Сара выпила водку до последней капли, минуту-другую сидела, приложив указательный палец к губам, затем посмотрела на Вельзевула и спросила:
— Ты не устал жить?
— Для меня в жизни есть много хорошего. И потом, это, наверное, самое главное, я не ощущаю бремя плоти, поэтому мне незнакомо чувство безысходности. Жизнь есть медленное умирание. Лекарства от смерти нет. Дряхлеющий человек упрямо цепляется за жизнь, он хочет, чтобы она продолжалась, хотя обессиленное тело старых людей не способно к новым наслаждениям. Почему? Отвратительная прелесть их упрямства заключается в сладострастном упоении земными благами и, конечно же, их привязанности к земным воспоминаниям.
— Что ты говоришь тому, кого собираешься увести за собой в чистилище?
— Обычно я говорю: смирись, насмешник несчастный. Пришел черед расплачиваться за все.
— Ну, мне ты этого не скажешь.
— Это еще почему?
— Да потому, что в этой жизни я за все заплатила. Не веришь?
— Кто бы поверил! — усмехнулся Вельзевул.
— Хочу быть молодой! Чтоб ни одной морщинки на лице не было! Так будь другом, исполни мое втрое желание.

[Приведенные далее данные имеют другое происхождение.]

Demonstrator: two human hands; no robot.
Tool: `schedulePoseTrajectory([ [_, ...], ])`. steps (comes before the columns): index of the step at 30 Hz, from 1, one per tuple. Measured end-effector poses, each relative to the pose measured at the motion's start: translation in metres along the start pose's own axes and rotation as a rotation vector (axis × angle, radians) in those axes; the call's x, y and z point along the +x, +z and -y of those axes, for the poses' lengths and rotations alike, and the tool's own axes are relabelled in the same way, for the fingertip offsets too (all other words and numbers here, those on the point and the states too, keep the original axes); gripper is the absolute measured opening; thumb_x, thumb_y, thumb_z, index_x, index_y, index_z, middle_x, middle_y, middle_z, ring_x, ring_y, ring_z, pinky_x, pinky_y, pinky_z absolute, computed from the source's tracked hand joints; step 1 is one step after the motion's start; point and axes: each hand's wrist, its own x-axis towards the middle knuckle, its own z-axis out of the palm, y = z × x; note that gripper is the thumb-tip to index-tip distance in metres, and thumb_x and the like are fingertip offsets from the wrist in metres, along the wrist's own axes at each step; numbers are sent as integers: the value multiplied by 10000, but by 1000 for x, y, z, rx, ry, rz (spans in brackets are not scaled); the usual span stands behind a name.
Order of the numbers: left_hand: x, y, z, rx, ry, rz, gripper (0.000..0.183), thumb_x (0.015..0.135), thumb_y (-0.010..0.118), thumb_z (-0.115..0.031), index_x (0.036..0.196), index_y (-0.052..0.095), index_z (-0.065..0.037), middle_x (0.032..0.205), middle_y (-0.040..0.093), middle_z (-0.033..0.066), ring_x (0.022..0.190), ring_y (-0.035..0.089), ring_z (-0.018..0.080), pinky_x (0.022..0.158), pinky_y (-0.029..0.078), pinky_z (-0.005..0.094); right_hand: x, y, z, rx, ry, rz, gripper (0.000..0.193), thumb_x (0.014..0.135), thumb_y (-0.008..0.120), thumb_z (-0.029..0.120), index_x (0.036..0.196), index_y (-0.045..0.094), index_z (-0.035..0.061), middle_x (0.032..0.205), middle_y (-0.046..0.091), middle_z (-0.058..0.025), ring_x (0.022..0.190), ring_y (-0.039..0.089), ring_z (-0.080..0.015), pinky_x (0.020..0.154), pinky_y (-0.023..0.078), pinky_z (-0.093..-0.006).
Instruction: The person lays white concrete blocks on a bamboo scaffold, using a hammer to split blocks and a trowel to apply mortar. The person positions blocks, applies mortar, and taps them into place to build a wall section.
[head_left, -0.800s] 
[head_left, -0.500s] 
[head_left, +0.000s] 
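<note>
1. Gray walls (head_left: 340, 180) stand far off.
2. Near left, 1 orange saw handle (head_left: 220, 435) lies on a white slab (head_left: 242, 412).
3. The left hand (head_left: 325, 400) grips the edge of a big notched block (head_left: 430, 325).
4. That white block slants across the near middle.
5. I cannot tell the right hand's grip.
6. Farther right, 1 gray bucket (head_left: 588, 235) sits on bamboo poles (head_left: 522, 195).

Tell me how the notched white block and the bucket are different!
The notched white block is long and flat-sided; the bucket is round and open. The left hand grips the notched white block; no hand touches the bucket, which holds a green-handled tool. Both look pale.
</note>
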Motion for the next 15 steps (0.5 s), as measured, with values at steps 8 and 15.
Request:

Но у меня есть один вопрос: я буду спать, пока мое тело будет меняться?
— Да. Но в состоянии твоем наступит такое ухудшение, что мне придется дежурить у тебя ночью. Нужно следить за твоим дыханием, щупать пульс, остальное уже тебя не касается.
— Только ты не сиди возле меня больше трех минут.
— Так и будет. А ты крещеная?
— Я американская еврейка.
— Это мне ничего не говорит.
— Дорогой Вилли, нужно ли тебе беспокоиться, что я крест ношу?
— И ты еще спрашиваешь? Крест сними обязательно и унеси его в другую комнату, как можно дальше от своей.
Сара смотрела на Вельзевула некоторое время в нерешительности, горящая рядом свеча отбрасывала теплый отблеск на ее бледное лицо: она то и дело сжимала губы и это сообщало ей печальное выражение. Ничем непримечательная женщина, с которой собственный брат обходился весьма бесцеремонно, что только усугубляло нервное напряжение и одинокая душа которой искала утешение в философии фатализма думала о тех двадцати годах, от которых столь неожиданным образом собиралась отказаться раз и навсегда. Куда они исчезнут, кто-нибудь да должен был знать. Она чувствовала себя совершенно обессиленной как раз в тот момент, когда требовалось принять важнейшее решение — и все из-за каких-то последствий, которые она и представить себе не могла. Волшебное превращение, обновление плоти она считала абсолютно невозможным. До сего дня не было таких случаев. Взбрело же ей в голову стать молодой! Но как отказаться от шанса помолодеть, когда вам неможется. Если превращение будет удачным, девиз дьявола на своем потолке она напишет золотыми буквами.
— Скажи, ты дашь мне своей крови? — спросила она, не предаваясь слишком бурно радости.
— Я своей кровью не разбрасываюсь, Сара.
— А я бы нож в тебя воткнула, чтобы нацедить хоть ложку дьявольской крови!
— Ты готова?
— Где там! Еще глоток водки и буду готова добраться до своей кровати.
Тем самым Сара уверилась в могуществе Вельзевула, однако ожидание чудесного перевоплощения наполняло ее тревогой и нетерпением.
Наступила пауза. За истекшую минуту никто не вымолвил ни звука.
— О чем думаешь, — подняв глаза, осведомился Вельзевул.
— О брате и его жене, — произнесла Сара. — За многое им придется ответить! Раньше я избегала столкновений, но больше не буду. Отныне они увидят меня торжествующую!
— Оставь их в покое, Сара. Они невоспитанные, эгоистичные и грубые люди.
— Мне-то от этого какое утешение? Я из сил выбивалась, чтобы угодить им, держала дом в чистоте. А-а! Они поставили меня в положение, при котором я могла только защищаться.
— Что ты ждешь от людей, которые впали в ничтожество?
— Но как трудно отказаться от мести! Как забыть, что они причинили мне много огорчений?
— Ты их прости.
— Чего ради ты о них беспокоишься?
— Не знаю, — ответил Вельзевул.
— Эх, нелегкое это дело. Да пропади они пропадом, уроды несчастные!
Уступая настоянию Вельзевула, хотя их чувства не совпадали, кое-что вызывало возражение, Сара согласилась не мстить. Вот так.